Nicole Grajewski: “Iran has a very Russian-centric view of Central Asia”
В Центральной Азии всегда внимательно следят за политикой и подходами Ирана к региону. При этом информации о том, как строит Иран особые отношения с республиками Центральной Азии, все еще мало. Как пересекаются интересы Ирана и России в регионе? Могут ли испортившиеся отношения Ирана с США отпугнуть от Тегерана лидеров Центральной Азии, традиционно дружелюбно настроенных к США?
Об этом в интервью CAAN рассказывает Николь Граевски из Оксфордского университета. Николь Граевски исследует отношения России с Ираном на Ближнем Востоке и в Центральной Азии в качестве аспирантки факультета политики и международных отношений в Оксфордском университете. Граевски в своих исследованиях особенно фокусируется на том, какое место занимает Иран в российских представлениях о международном порядке, и то, как российские и иранские представления о международном порядке менялись, сближались и конфликтовали в течение времени. В частности, ее исследования изучают нормативное сближение Москвы с Тегераном и влияние региональных военных интервенций на российскую внешнюю политику в отношении Ирана на примере гражданской войны в Таджикистане, операций НАТО в Югославии, войны в Ираке и Сирии.

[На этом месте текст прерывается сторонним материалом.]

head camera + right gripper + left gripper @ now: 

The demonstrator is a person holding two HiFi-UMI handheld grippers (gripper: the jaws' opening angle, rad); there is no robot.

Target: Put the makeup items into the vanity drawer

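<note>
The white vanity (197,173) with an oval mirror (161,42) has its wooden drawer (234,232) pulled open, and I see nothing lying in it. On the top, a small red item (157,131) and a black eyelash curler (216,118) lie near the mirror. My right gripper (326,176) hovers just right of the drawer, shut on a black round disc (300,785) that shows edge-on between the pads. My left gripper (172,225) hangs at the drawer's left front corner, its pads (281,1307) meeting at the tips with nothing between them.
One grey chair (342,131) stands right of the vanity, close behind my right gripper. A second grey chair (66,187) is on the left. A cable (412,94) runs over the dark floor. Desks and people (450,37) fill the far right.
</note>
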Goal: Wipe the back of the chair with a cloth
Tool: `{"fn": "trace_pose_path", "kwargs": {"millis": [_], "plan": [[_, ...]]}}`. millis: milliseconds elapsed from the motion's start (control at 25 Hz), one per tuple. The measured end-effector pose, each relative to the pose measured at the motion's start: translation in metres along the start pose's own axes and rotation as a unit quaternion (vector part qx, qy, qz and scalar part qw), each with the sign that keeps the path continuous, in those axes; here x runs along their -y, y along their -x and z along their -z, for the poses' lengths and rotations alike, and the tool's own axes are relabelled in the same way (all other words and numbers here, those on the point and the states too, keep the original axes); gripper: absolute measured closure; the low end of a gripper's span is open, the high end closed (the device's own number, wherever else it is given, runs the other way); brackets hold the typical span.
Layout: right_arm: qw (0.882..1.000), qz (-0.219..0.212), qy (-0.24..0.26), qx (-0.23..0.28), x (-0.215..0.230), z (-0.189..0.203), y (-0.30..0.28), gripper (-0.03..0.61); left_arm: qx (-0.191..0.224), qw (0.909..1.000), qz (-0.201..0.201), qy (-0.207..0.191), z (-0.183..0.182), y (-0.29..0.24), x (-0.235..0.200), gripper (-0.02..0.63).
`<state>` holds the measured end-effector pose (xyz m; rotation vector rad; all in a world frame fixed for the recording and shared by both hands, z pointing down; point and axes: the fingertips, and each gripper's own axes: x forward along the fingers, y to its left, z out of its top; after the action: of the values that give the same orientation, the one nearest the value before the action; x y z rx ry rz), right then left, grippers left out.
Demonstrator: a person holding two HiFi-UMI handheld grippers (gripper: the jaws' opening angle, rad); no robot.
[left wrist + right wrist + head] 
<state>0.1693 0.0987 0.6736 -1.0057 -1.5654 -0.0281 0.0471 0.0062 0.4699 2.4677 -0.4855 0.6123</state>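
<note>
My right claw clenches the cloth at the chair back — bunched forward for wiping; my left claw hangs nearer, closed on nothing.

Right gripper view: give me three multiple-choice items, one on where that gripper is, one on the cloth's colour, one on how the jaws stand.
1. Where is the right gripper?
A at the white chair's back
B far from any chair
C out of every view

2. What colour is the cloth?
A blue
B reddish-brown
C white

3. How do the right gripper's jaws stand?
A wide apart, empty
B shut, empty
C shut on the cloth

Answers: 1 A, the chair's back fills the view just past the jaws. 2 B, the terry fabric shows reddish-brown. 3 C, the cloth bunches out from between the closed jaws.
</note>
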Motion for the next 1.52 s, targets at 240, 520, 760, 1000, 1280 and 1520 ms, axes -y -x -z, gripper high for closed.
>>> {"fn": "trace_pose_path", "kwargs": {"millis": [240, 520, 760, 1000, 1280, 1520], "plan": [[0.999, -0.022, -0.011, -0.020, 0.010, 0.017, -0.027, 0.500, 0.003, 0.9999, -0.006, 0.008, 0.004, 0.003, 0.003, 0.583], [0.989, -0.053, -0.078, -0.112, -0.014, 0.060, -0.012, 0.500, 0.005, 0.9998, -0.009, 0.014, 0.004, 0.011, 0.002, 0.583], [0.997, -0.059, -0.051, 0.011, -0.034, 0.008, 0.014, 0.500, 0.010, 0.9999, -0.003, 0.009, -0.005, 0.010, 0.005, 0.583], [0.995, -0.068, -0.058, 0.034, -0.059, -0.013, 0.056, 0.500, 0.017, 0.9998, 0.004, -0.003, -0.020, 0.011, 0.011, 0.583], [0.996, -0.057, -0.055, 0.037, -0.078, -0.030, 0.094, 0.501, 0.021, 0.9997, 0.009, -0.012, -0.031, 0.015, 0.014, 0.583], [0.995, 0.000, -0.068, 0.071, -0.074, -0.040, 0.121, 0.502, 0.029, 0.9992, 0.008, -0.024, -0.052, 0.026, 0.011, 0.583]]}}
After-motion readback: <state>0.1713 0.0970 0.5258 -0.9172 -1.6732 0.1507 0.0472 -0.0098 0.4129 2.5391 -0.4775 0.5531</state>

Николь работала в Государственном департаменте США, программах Фарида Закария на CNN и Центре военно-политического анализа Института Хадсона. Вы можете подписаться на нее в Твиттере @nicolegrajewski
Как бы вы оценили нынешние отношения между Ираном и странами Центральной Азии в целом? Наблюдается ли тесная политическая дружба, как это было между Ахмадинежадом и Рахмоном? Какие крупные экономические проекты осуществляет Иран в регионе?
Внешняя политика Ирана в отношении Центральной Азии в целом сфокусирована на развитии дипломатических, экономических и культурных связей с регионом, однако сложно обобщить отношения Ирана с Центральной Азией в целом. До недавнего времени Таджикистан считался одним из самых близких друзей Ирана в Центральной Азии из-за общих лингвистических, культурных и исторических связей между двумя странами. В течение 2000-х годов Иран реализовывал многочисленные экономические и инфраструктурные проекты, такие как гидроэлектростанция “Сангтуда-2” и туннель “Истиклал”. Отчасти это было связано с близкими отношениями Ахмадинежада с Рахмоном, но я также считаю, что распространяющаяся критика Ирана в международном сообществе и споры вокруг ядерной программы заставили Тегеран сосредоточиться на региональных отношениях. Однако примерно с 2015 года отношения между Душанбе и Тегераном характеризуются растущей остротой, которая, как представляется, первоначально была спровоцирована арестом Бабака Занджани и усугублена визитом Мухиддина Кабири в Тегеран в декабре 2015 года.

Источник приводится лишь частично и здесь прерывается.